● **TASK DIRECTIONS**: Please repeat every line below exactly, from the first to the last.

● **THE DATA**:
--

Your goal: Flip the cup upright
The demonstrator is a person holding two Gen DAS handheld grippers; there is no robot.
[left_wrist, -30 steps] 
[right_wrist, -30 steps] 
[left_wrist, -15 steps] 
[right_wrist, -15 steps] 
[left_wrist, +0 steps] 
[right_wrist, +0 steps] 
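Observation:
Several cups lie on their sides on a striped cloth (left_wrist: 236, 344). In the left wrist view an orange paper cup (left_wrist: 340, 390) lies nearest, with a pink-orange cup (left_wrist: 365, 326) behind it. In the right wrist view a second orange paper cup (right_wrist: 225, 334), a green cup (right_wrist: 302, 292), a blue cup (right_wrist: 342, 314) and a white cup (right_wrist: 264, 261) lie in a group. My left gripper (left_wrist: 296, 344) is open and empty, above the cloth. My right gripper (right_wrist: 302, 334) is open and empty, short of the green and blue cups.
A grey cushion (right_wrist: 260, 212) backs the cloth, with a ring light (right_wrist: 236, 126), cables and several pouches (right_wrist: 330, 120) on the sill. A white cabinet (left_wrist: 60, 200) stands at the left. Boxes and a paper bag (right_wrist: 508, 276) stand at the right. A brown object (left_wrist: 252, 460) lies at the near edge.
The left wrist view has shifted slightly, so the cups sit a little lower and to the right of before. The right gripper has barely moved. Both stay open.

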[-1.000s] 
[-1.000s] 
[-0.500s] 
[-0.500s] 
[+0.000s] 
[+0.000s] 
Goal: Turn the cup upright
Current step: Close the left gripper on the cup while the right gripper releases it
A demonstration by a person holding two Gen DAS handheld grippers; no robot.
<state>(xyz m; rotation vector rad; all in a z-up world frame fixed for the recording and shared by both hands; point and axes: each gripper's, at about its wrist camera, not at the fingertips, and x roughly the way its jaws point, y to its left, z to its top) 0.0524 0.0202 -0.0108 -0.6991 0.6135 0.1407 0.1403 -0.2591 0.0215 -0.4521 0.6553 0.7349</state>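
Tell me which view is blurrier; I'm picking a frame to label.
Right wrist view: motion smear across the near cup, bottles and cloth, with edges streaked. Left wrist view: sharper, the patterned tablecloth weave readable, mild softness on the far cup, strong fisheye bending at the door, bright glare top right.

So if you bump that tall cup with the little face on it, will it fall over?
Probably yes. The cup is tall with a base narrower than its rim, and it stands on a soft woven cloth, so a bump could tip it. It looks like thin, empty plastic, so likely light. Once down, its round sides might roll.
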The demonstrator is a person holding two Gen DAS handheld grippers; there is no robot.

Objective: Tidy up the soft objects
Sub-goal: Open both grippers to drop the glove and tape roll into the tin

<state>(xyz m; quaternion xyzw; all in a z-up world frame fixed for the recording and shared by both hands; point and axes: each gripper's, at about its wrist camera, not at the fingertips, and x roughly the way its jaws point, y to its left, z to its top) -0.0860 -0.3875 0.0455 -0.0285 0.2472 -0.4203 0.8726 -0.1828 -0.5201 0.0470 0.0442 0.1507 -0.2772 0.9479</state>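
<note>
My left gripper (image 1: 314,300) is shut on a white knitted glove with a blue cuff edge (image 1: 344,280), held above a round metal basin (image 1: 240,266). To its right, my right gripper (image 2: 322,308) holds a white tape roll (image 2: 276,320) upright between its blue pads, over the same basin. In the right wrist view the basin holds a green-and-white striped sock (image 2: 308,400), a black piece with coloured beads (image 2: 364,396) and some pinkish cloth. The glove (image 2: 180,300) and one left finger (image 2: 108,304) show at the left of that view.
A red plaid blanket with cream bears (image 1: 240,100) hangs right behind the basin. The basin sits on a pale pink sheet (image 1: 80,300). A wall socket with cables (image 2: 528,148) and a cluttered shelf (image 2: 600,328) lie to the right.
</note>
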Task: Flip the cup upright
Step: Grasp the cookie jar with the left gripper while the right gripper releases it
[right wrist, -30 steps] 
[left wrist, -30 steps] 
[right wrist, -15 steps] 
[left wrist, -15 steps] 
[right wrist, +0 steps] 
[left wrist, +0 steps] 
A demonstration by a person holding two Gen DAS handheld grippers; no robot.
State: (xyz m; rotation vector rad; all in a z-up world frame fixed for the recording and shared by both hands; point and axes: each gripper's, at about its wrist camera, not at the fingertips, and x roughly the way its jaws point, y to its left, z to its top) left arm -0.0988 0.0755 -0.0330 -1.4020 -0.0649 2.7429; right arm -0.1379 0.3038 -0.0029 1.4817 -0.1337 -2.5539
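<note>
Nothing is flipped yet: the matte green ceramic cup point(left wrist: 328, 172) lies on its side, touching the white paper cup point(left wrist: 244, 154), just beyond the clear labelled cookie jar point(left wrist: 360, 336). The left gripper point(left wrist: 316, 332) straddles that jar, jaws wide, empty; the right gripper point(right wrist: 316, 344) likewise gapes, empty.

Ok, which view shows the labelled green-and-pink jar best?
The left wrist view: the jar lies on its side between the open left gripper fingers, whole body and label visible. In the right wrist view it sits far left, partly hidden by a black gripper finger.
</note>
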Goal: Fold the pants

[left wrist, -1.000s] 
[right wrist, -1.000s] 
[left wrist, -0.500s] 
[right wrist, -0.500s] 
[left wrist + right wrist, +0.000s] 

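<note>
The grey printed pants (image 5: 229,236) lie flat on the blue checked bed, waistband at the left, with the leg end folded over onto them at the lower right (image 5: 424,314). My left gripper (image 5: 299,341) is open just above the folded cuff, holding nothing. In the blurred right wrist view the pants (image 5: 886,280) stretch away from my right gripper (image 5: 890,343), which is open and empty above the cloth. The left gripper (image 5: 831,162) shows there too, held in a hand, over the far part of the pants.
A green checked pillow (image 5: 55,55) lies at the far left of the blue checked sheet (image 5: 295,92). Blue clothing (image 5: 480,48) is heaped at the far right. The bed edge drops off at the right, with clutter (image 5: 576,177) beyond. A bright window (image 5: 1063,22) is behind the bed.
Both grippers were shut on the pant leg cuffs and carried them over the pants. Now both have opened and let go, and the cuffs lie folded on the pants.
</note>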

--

● **SOLUTION TO THIS EXERCISE**:
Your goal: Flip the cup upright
The demonstrator is a person holding two Gen DAS handheld grippers; there is no robot.
[left_wrist, -30 steps] 
[right_wrist, -30 steps] 
[left_wrist, -15 steps] 
[right_wrist, -15 steps] 
[left_wrist, +0 steps] 
[right_wrist, +0 steps] 
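Observation:
Several cups lie on their sides on a striped cloth (left_wrist: 236, 344). In the left wrist view an orange paper cup (left_wrist: 340, 390) lies nearest, with a pink-orange cup (left_wrist: 365, 326) behind it. In the right wrist view a second orange paper cup (right_wrist: 225, 334), a green cup (right_wrist: 302, 292), a blue cup (right_wrist: 342, 314) and a white cup (right_wrist: 264, 261) lie in a group. My left gripper (left_wrist: 296, 344) is open and empty, above the cloth. My right gripper (right_wrist: 302, 334) is open and empty, short of the green and blue cups.
A grey cushion (right_wrist: 260, 212) backs the cloth, with a ring light (right_wrist: 236, 126), cables and several pouches (right_wrist: 330, 120) on the sill. A white cabinet (left_wrist: 60, 200) stands at the left. Boxes and a paper bag (right_wrist: 508, 276) stand at the right. A brown object (left_wrist: 252, 460) lies at the near edge.
The left wrist view has shifted slightly, so the cups sit a little lower and to the right of before. The right gripper has barely moved. Both stay open.
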
[-1.000s] 
[-1.000s] 
[-0.500s] 
[-0.500s] 
[+0.000s] 
[+0.000s] 
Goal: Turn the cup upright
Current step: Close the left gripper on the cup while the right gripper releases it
A demonstration by a person holding two Gen DAS handheld grippers; no robot.
<state>(xyz m; rotation vector rad; all in a z-up world frame fixed for the recording and shared by both hands; point and axes: each gripper's, at about its wrist camera, not at the fingertips, and x roughly the way its jaws point, y to its left, z to its top) 0.0524 0.0202 -0.0108 -0.6991 0.6135 0.1407 0.1403 -0.2591 0.0215 -0.4521 0.6553 0.7349</state>
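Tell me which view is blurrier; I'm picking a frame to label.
Right wrist view: motion smear across the near cup, bottles and cloth, with edges streaked. Left wrist view: sharper, the patterned tablecloth weave readable, mild softness on the far cup, strong fisheye bending at the door, bright glare top right.

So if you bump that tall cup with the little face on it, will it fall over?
Probably yes. The cup is tall with a base narrower than its rim, and it stands on a soft woven cloth, so a bump could tip it. It looks like thin, empty plastic, so likely light. Once down, its round sides might roll.
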The demonstrator is a person holding two Gen DAS handheld grippers; there is no robot.

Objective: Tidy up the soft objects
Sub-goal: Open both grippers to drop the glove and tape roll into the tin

<state>(xyz m; quaternion xyzw; all in a z-up world frame fixed for the recording and shared by both hands; point and axes: each gripper's, at about its wrist camera, not at the fingertips, and x roughly the way its jaws point, y to its left, z to its top) -0.0860 -0.3875 0.0455 -0.0285 0.2472 -0.4203 0.8726 -0.1828 -0.5201 0.0470 0.0442 0.1507 -0.2772 0.9479</state>
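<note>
My left gripper (image 1: 314,300) is shut on a white knitted glove with a blue cuff edge (image 1: 344,280), held above a round metal basin (image 1: 240,266). To its right, my right gripper (image 2: 322,308) holds a white tape roll (image 2: 276,320) upright between its blue pads, over the same basin. In the right wrist view the basin holds a green-and-white striped sock (image 2: 308,400), a black piece with coloured beads (image 2: 364,396) and some pinkish cloth. The glove (image 2: 180,300) and one left finger (image 2: 108,304) show at the left of that view.
A red plaid blanket with cream bears (image 1: 240,100) hangs right behind the basin. The basin sits on a pale pink sheet (image 1: 80,300). A wall socket with cables (image 2: 528,148) and a cluttered shelf (image 2: 600,328) lie to the right.
</note>
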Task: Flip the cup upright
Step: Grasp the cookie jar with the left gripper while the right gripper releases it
[right wrist, -30 steps] 
[left wrist, -30 steps] 
[right wrist, -15 steps] 
[left wrist, -15 steps] 
[right wrist, +0 steps] 
[left wrist, +0 steps] 
A demonstration by a person holding two Gen DAS handheld grippers; no robot.
State: (xyz m; rotation vector rad; all in a z-up world frame fixed for the recording and shared by both hands; point and axes: each gripper's, at about its wrist camera, not at the fingertips, and x roughly the way its jaws point, y to its left, z to its top) left arm -0.0988 0.0755 -0.0330 -1.4020 -0.0649 2.7429; right arm -0.1379 0.3038 -0.0029 1.4817 -0.1337 -2.5539
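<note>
Nothing is flipped yet: the matte green ceramic cup point(left wrist: 328, 172) lies on its side, touching the white paper cup point(left wrist: 244, 154), just beyond the clear labelled cookie jar point(left wrist: 360, 336). The left gripper point(left wrist: 316, 332) straddles that jar, jaws wide, empty; the right gripper point(right wrist: 316, 344) likewise gapes, empty.

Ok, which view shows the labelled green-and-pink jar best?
The left wrist view: the jar lies on its side between the open left gripper fingers, whole body and label visible. In the right wrist view it sits far left, partly hidden by a black gripper finger.
</note>
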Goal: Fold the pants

[left wrist, -1.000s] 
[right wrist, -1.000s] 
[left wrist, -0.500s] 
[right wrist, -0.500s] 
[left wrist + right wrist, +0.000s] 

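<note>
The grey printed pants (image 5: 229,236) lie flat on the blue checked bed, waistband at the left, with the leg end folded over onto them at the lower right (image 5: 424,314). My left gripper (image 5: 299,341) is open just above the folded cuff, holding nothing. In the blurred right wrist view the pants (image 5: 886,280) stretch away from my right gripper (image 5: 890,343), which is open and empty above the cloth. The left gripper (image 5: 831,162) shows there too, held in a hand, over the far part of the pants.
A green checked pillow (image 5: 55,55) lies at the far left of the blue checked sheet (image 5: 295,92). Blue clothing (image 5: 480,48) is heaped at the far right. The bed edge drops off at the right, with clutter (image 5: 576,177) beyond. A bright window (image 5: 1063,22) is behind the bed.
Both grippers were shut on the pant leg cuffs and carried them over the pants. Now both have opened and let go, and the cuffs lie folded on the pants.
</note>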

Thus the exercise is complete.